Flip the model picker to Local and clicky answers on your Mac. First token in ~0.6s, $0
per question, works on a plane, and your screen never leaves the machine — in Local Mode the
screenshot isn't captured at all.

This is a weekend remix (you said remix the repo instead of sending a resume — so here's the
feature I couldn't not build). I work on local inference on Apple Silicon and fairness
scheduling for shared inference servers, so this lane is home turf.

Why

  • Privacy is structural, not a promise. An assistant that sees your screen has to earn
    trust in the architecture. Local Mode: no screenshot, no upload, nothing to leak. While
    mapping the code I also found the analytics layer ships the full transcript + full response
    to PostHog with no opt-out — so Local Mode gates those events too. A privacy mode that
    phones home is a self-own.
  • Cost. A 3B model on the GPU the user already owns makes the buddy free at the margin —
    the 14-year-old in Lagos doesn't need an API budget.
  • Latency / offline. No network hop. Sub-second first token is felt in a cursor buddy.
  • Platform defense. A clicky that's natively great on Apple Silicon is the counter to
    Apple Intelligence.

What's in this PR

Local Mode (the shippable feature):

  • BuddyChatProvider protocol — completes the seam BuddyTranscriptionProvider already
    established, for chat. CloudChatProvider wraps the existing ClaudeAPI untouched, so
    Sonnet/Opus behave byte-for-byte as before.
  • LocalChatProvider — Llama-3.2-3B-Instruct-4bit via mlx-swift-lm. Downloads once
    (~1.8 GB) to Application Support with a progress bar, then loads from disk (offline) on
    later launches.
  • Offline voice loop — Apple Speech for STT, AVSpeechSynthesizer for TTS, so push-to-talk →
    answer → spoken reply works with wifi off.
  • Strict behavioral contract — no screenshot captured, [POINT] pointing disabled via a
    trimmed local prompt, transcript/response analytics gated.
  • Latency badge near the cursor (local · 0.6s · 58 tok/s), and cloud requests now fail fast
    with a nudge to Local when offline (instead of a 120s waitsForConnectivity hang).

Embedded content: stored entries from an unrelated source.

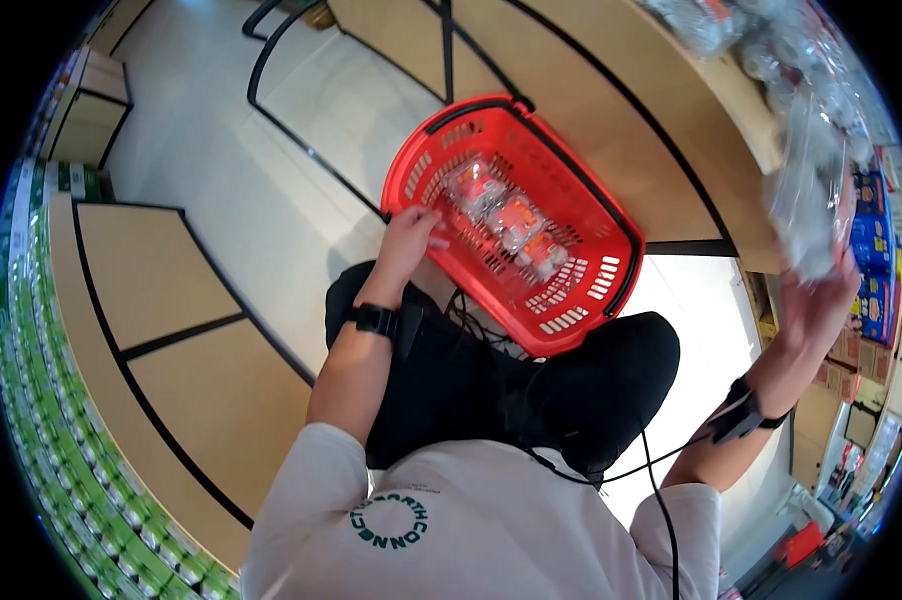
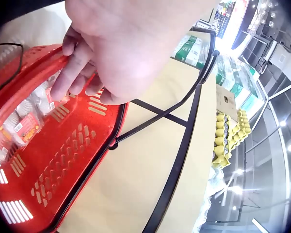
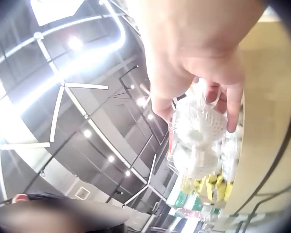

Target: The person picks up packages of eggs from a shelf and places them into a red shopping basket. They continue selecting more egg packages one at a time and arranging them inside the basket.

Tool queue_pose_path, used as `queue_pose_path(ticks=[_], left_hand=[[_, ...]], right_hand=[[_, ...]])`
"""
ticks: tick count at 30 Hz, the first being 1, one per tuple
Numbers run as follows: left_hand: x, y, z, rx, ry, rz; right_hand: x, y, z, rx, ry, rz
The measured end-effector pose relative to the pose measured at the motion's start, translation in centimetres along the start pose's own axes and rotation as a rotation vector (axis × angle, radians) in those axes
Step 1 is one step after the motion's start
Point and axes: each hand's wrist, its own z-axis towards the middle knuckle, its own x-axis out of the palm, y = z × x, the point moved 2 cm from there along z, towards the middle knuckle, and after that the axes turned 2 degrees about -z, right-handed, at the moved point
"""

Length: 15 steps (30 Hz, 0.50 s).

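Observation:
My right hand [image 1: 813, 300] grips a clear plastic pack [image 1: 809, 215] at the shelf on the right. In the right wrist view, fingers and thumb hold the pack [image 3: 196, 138] from either side, and white foam nets around its round contents show through the plastic. My left hand [image 1: 411, 242] is at the near left rim of a red shopping basket [image 1: 441, 262], fingers loosely bent over the inside. The left wrist view shows those fingers [image 2: 70, 73] above similar packs [image 2: 24, 126] with red-orange labels, lying in a row on the basket floor.
More clear packs [image 1: 706, 22] line the wooden shelf top at upper right. The basket's long black handle [image 1: 316, 155] extends left over the pale floor [image 1: 211, 110]. Green-and-white stacked goods [image 1: 46, 400] stand at far left. Yellow egg trays [image 2: 225, 138] sit beyond the counter.

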Motion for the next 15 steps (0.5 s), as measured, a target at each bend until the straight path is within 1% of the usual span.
queue_pose_path(ticks=[1, 2, 4, 6, 8, 10, 11, 12, 14, 15], left_hand=[[0.0, 0.1, -0.1, -0.012, -0.021, -0.005], [0.1, 0.0, 0.0, 0.003, 0.001, 0.004], [0.1, 0.1, 0.2, 0.012, 0.019, 0.021], [0.0, 0.1, 0.3, 0.010, 0.020, 0.027], [-0.1, 0.2, 0.5, -0.001, 0.007, 0.037], [-0.1, 0.2, 0.4, -0.010, -0.015, 0.009], [0.0, 0.1, 0.3, -0.014, -0.021, 0.009], [0.1, -0.1, 0.1, -0.001, -0.011, 0.003], [0.0, -0.1, -0.1, 0.001, -0.004, -0.001], [-0.1, -0.1, 0.1, 0.002, 0.001, 0.013]], right_hand=[[1.1, -1.7, -1.3, 0.052, 0.125, 0.049], [2.2, -4.1, -2.4, 0.097, 0.251, 0.104], [4.7, -9.4, -4.9, 0.260, 0.180, 0.123], [5.5, -15.5, -5.5, 0.497, 0.247, 0.180], [5.2, -21.3, -5.2, 0.680, 0.263, 0.241], [3.4, -26.9, -4.7, 0.754, 0.065, 0.133], [2.6, -28.8, -4.6, 0.795, -0.032, 0.040], [2.4, -30.6, -4.5, 0.804, -0.028, 0.039], [1.4, -34.0, -4.4, 0.646, -0.144, -0.243], [0.1, -37.3, -4.0, 0.653, -0.144, -0.245]])
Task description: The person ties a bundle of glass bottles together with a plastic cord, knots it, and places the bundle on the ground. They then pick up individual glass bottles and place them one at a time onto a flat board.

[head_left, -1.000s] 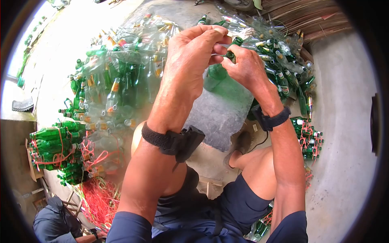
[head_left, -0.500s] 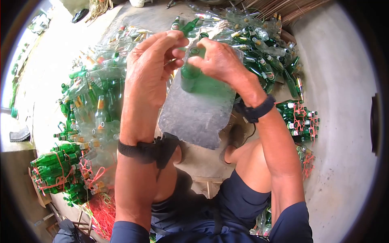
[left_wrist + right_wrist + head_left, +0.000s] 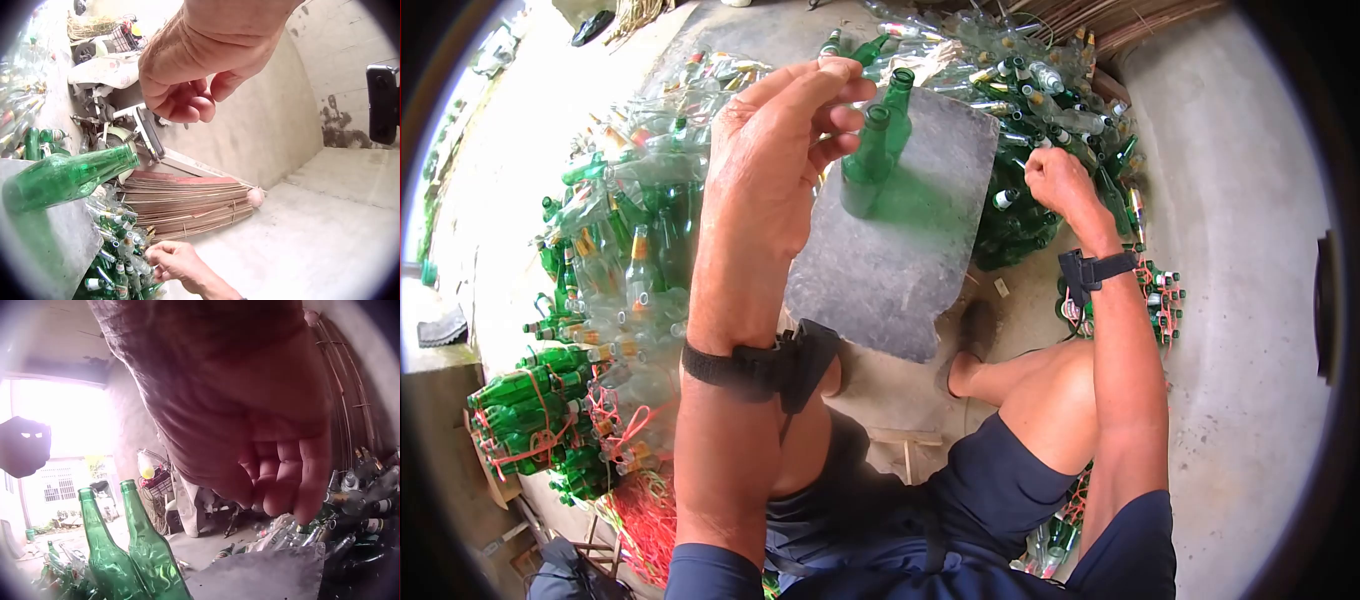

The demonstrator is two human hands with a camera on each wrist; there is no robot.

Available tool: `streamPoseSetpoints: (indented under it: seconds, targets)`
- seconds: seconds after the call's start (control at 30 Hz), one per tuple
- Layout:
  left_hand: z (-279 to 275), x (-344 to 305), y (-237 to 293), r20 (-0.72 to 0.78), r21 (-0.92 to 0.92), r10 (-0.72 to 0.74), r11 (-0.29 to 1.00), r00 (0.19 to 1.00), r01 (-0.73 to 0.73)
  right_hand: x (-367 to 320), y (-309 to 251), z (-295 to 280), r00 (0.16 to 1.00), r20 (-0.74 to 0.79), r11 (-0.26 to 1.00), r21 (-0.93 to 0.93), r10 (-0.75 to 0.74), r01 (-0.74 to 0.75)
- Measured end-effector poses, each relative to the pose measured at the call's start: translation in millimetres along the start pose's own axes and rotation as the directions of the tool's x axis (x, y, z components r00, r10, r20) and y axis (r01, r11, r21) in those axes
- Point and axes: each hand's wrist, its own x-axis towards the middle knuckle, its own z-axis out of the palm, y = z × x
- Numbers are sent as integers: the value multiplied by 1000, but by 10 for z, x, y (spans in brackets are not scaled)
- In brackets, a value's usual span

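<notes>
Two green glass bottles stand upright on a grey slab, one front bottle and one rear bottle. Beside the front bottle's neck is my left hand, its fingers loosely bent and the thumb apart from them in the left wrist view, with nothing seen between them. Off to the right of the slab, my right hand hovers over a heap of bottles with bent fingers, thumb close to the forefinger. A pale speck shows at its fingertips; I cannot tell whether it is held.
Piled green and clear bottles lie left of the slab, more bottles behind it to the right. Tied bundles of bottles and red plastic string are at lower left. A plain wall runs along the right.
My right hand has left the bottle necks and swung right, over the heap. My left hand stays near the front bottle. The head view has shifted, so both bottles now show.
</notes>
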Motion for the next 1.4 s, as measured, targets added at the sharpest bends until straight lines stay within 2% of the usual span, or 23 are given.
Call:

Measured on an M1 Pro / 16 GB (via bench/LocalModeBench — same model, params, cache dir
as the app; real runs, no invented numbers):

metric local
first token 0.6–0.7 s
decode 54–60 tok/s
model load from disk 3.0 s
cost / question $0
network none

Experimental (clearly fenced — bold ideas, honestly labeled):

  • Cloud guided tour (Make a Logic beat): clicky screenshots → Sonnet grounds the next
    control → the blue overlay cursor flies to it and narrates, hands-off. Pure pointing (no
    clicks, no Accessibility). Sonnet grounding is pixel-accurate (verified: 799,307 vs true
    800,308). Reliable + recordable.
  • Offline takeover (take over — <task>): a local VLM (Qwen2.5-VL-3B) drives a guarded
    CGEvent loop — dry-run default, ESC kill switch, offline+Accessibility gate, step/time caps.
    Honest status in TAKEOVER.md: the brain grounds in isolation (2/3 on a toy UI) but small
    VLMs misclick on dense pro UIs, and the executor/loop are unproven in a live GUI. Shipped as
    a prototype to show where this goes, not as a finished feature.

What I'd build next

  1. Auto-routing brain — short query, no screen → local; screen question or hard reasoning
    → cloud. The picker disappears; clicky just feels instant and cheap.
  2. Fully-local screen understanding — a small VLM answering screenshot questions
    on-device, the half of clicky Local Mode can't do yet.
  3. Fleet-scale inference fairness — when thousands of clicky buddies share hosted
    inference, one chatty user starves the rest; scheduling/fairness on the server is the moat
    nobody sees coming. (My research lane.)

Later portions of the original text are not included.